Thank you, Tom Kraemer and good morning.

It's good to see you all again.

When I accepted the invitation to join you here today, I anticipated that my remarks would focus on the first comprehensive energy bill enacted in more than a decade -- and a discussion of its coal technology provisions.

I thought we would be examining some key provisions of landmark legislation that would launch America on a new path toward greater energy security -- a path that would make our nation's energy supply cleaner and more reliable than ever before.

Unfortunately, as you know, Congress will not pass the energy bill this year.

While I am deeply disappointed, I understand the challenge the congressional leadership faces. 

Passing comprehensive energy legislation is an extremely difficult undertaking. 

There are many competing considerations among consumers, producers, energy sectors, and regions of the country that must be addressed. 

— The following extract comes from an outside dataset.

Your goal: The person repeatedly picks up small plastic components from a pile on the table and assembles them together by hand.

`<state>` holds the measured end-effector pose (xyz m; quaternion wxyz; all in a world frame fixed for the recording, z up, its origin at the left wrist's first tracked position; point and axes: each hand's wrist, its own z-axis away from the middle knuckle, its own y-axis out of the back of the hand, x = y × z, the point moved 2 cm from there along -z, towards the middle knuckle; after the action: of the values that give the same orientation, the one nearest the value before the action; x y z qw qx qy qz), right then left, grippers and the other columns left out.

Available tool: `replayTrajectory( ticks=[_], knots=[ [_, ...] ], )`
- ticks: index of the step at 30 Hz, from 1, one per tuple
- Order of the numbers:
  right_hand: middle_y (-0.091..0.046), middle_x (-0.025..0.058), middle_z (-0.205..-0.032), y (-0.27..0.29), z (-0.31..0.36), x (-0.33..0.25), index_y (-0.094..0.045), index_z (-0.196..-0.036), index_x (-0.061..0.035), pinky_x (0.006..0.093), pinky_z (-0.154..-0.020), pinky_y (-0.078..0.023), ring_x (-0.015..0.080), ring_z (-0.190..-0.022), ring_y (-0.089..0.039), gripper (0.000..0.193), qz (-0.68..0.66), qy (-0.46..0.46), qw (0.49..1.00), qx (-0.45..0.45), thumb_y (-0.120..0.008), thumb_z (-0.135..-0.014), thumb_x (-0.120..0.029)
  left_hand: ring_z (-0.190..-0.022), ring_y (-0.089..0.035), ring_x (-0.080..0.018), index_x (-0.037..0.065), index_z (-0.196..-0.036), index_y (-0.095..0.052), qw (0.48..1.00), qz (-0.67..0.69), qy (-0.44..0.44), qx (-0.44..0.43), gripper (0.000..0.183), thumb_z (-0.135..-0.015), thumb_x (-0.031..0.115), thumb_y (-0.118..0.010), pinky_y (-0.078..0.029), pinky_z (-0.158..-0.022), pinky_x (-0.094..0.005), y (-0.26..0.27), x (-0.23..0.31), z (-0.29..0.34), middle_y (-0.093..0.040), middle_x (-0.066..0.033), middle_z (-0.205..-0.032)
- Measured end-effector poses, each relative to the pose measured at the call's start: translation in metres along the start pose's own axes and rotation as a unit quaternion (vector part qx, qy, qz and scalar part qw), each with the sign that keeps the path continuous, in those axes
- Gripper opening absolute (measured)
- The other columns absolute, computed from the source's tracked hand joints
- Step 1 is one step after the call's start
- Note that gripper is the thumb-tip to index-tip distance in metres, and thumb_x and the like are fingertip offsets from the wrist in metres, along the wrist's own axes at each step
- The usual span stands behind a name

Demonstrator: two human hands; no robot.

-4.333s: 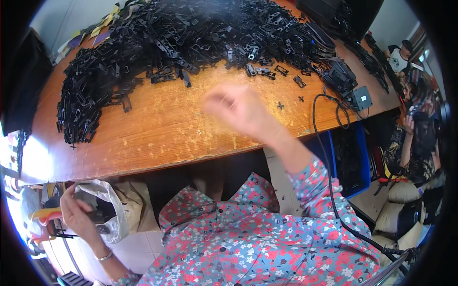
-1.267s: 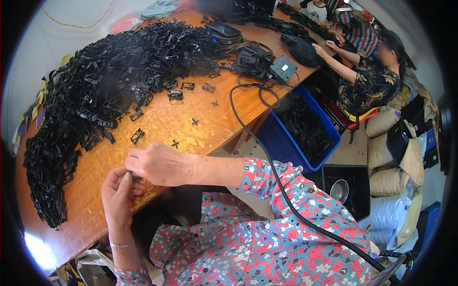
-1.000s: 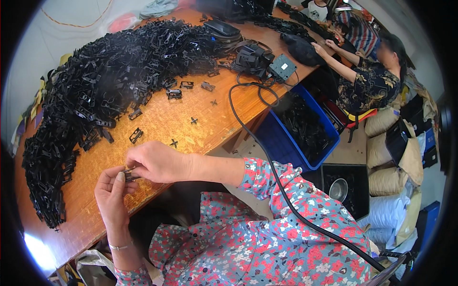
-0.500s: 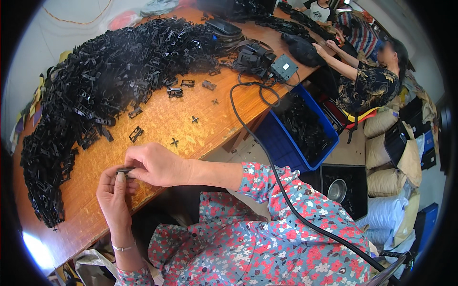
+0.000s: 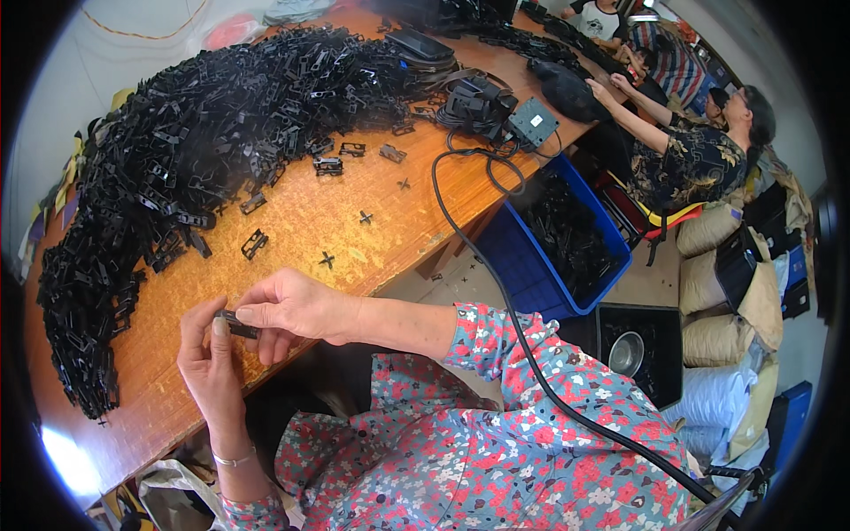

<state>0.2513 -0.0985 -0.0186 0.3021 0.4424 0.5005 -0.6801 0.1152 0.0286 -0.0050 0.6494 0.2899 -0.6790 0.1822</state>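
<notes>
Head view: both bare hands meet over the near edge of the wooden worktop (image 5: 297, 208), left of the wearer's middle. Between them, a small black part (image 5: 241, 330), roughly oblong, tilted, its far end lower toward the right. Left hand (image 5: 211, 363): grip narrow, thumb and fingertips closed about the part's left end. Right hand (image 5: 297, 305): comes in from the right, thumb pressed on top, fingers curled beneath; grip narrow, holding the same part. Its finer detail is covered by fingers. Thin bracelet (image 5: 234, 460) on the left wrist; floral sleeve (image 5: 482, 336) on the right arm.

Beyond the hands, a long heap (image 5: 204, 115) of black framed pieces curves along the worktop's far side and down its left. Loose framed piece (image 5: 255, 244) lies apart from it, near the right hand. Small black cross (image 5: 328, 259) just beside the worktop's near edge, others of its kind farther off. Grey-green box (image 5: 533, 123) to the right, black cable (image 5: 440, 190) looping near it.

Right of the worktop, lower: blue crate (image 5: 540, 274) holding dark pieces; black tray (image 5: 675, 354) with a metal bowl (image 5: 627, 353) in it. Tan sacks (image 5: 710, 290) stacked behind. Co-worker in dark patterned top (image 5: 699, 164) sits at the far right, arms reaching over the worktop.
</notes>
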Motion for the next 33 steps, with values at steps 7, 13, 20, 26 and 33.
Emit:
replayTrajectory(
  ticks=[7, 13, 20, 26, 33],
  knots=[
    [-0.073, 0.0083, -0.092, -0.003, 0.007, -0.007, -0.066, -0.118, -0.0016, 0.027, -0.061, -0.061, 0.0142, -0.071, -0.073, 0.03, -0.034, -0.084, 0.996, -0.001, -0.063, -0.106, -0.03, -0.087, -0.064, -0.01, 0.0, -0.128, -0.071, 0.995, -0.069, -0.065, -0.039, 0.027, -0.108, 0.005, -0.053, -0.053, -0.072, -0.0242, -0.015, 0.018, 0.0, -0.063, -0.0094, -0.113],
    [-0.072, 0.0061, -0.093, 0.001, 0.009, -0.015, -0.066, -0.124, -0.0022, 0.0245, -0.058, -0.054, 0.0111, -0.069, -0.066, 0.034, -0.062, -0.069, 0.994, -0.057, -0.062, -0.107, -0.032, -0.086, -0.064, -0.0108, 0.0, -0.132, -0.067, 0.978, -0.123, -0.164, -0.035, 0.029, -0.11, 0.01, -0.052, -0.054, -0.075, -0.0284, 0.013, 0.027, -0.022, -0.065, -0.0059, -0.121],
    [-0.07, 0.0105, -0.098, 0.007, 0.005, -0.01, -0.061, -0.132, 0.0071, 0.0276, -0.061, -0.055, 0.014, -0.071, -0.065, 0.041, -0.156, -0.014, 0.98, -0.126, -0.056, -0.111, -0.027, -0.109, -0.065, -0.0325, 0.007, -0.119, -0.072, 0.851, -0.456, -0.235, 0.11, 0.026, -0.093, 0.007, -0.07, -0.053, -0.094, -0.0391, 0.067, 0.019, -0.105, -0.066, -0.0129, -0.114],
    [-0.071, 0.0102, -0.099, 0.005, 0.006, -0.007, -0.061, -0.134, 0.0063, 0.0265, -0.063, -0.056, 0.0142, -0.071, -0.067, 0.041, -0.152, -0.013, 0.977, -0.15, -0.057, -0.11, -0.027, -0.105, -0.063, -0.0357, 0.005, -0.105, -0.069, 0.845, -0.49, -0.192, 0.095, 0.017, -0.088, 0.004, -0.072, -0.052, -0.092, -0.0444, 0.067, -0.006, -0.115, -0.065, -0.0129, -0.105],
    [-0.07, 0.009, -0.099, 0.005, 0.013, -0.013, -0.059, -0.136, 0.0051, 0.0258, -0.064, -0.056, 0.0141, -0.073, -0.066, 0.041, -0.144, -0.017, 0.983, -0.11, -0.057, -0.111, -0.027, -0.113, -0.061, -0.0367, 0.004, -0.091, -0.076, 0.892, -0.386, -0.235, -0.005, 0.026, -0.08, -0.012, -0.059, -0.05, -0.099, -0.0446, 0.066, -0.005, -0.116, -0.069, -0.0139, -0.113]
  ],
)
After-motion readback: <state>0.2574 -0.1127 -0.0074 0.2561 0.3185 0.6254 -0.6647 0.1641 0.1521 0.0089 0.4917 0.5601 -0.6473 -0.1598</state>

The very fact that no comprehensive energy bill has been enacted by Congress in 11 years demonstrates just how difficult a challenge we face.

But, as I've noted, the energy bill before Congress contains significant provisions to address almost every energy-related concern Americans have -- from reducing our reliance on foreign oil, to developing new technologies, to promoting energy efficiency, to finding cleaner, more efficient fuels.

The energy bill includes the largest package of incentives ever proposed to encourage the adoption of clean, renewable energy technology.

  • It contains the President's hydrogen fuel initiatives to develop cars powered by pollution-free hydrogen, rather than gasoline, and the fuel infrastructure to support them.

  • The transformation from gasoline to hydrogen will over time dramatically reduce our dependence on foreign oil. 

  • The bill would also help ease the volatility of natural gas markets by providing incentives for existing and new resource development, and speeding the construction of a much-needed natural gas pipeline from Alaska to the lower 48 states.

  • The bill would promote investment in a modern and reliable transmission grid that would bolster the benefits of competitive electricity markets.

  • Electricity producers must meet more than just non-binding, voluntary operation standards to prevent widespread and costly blackouts. 

  • This bill would require mandatory federal reliability standards -- standards that I believe would have prevented the August 14 blackout.

  • The energy bill includes far-reaching research and development projects for virtually emissions-free clean coal, and provisions to encourage the construction of advanced design, clean, and safe nuclear power plants.

  • The bill would, by stimulating investment in the energy sector, create jobs for Americans in industries ranging from construction, to steel and other metals, to every level and variety of modern, high-tech goods and services.

  • And it includes tax incentives for the production of ethanol, our cleanest fuel for transportation, as well as a 70 percent increase in funding for the Low Income Home Energy Assistance Program.

Add all these provisions together and you have a common-sense, practical -- and at the same time visionary -- comprehensive energy bill that enjoys the bipartisan support of majorities in both houses of Congress.

Majority Leader Frist has indicated that the energy bill will be at the top of the Senate's agenda when Congress returns early next year.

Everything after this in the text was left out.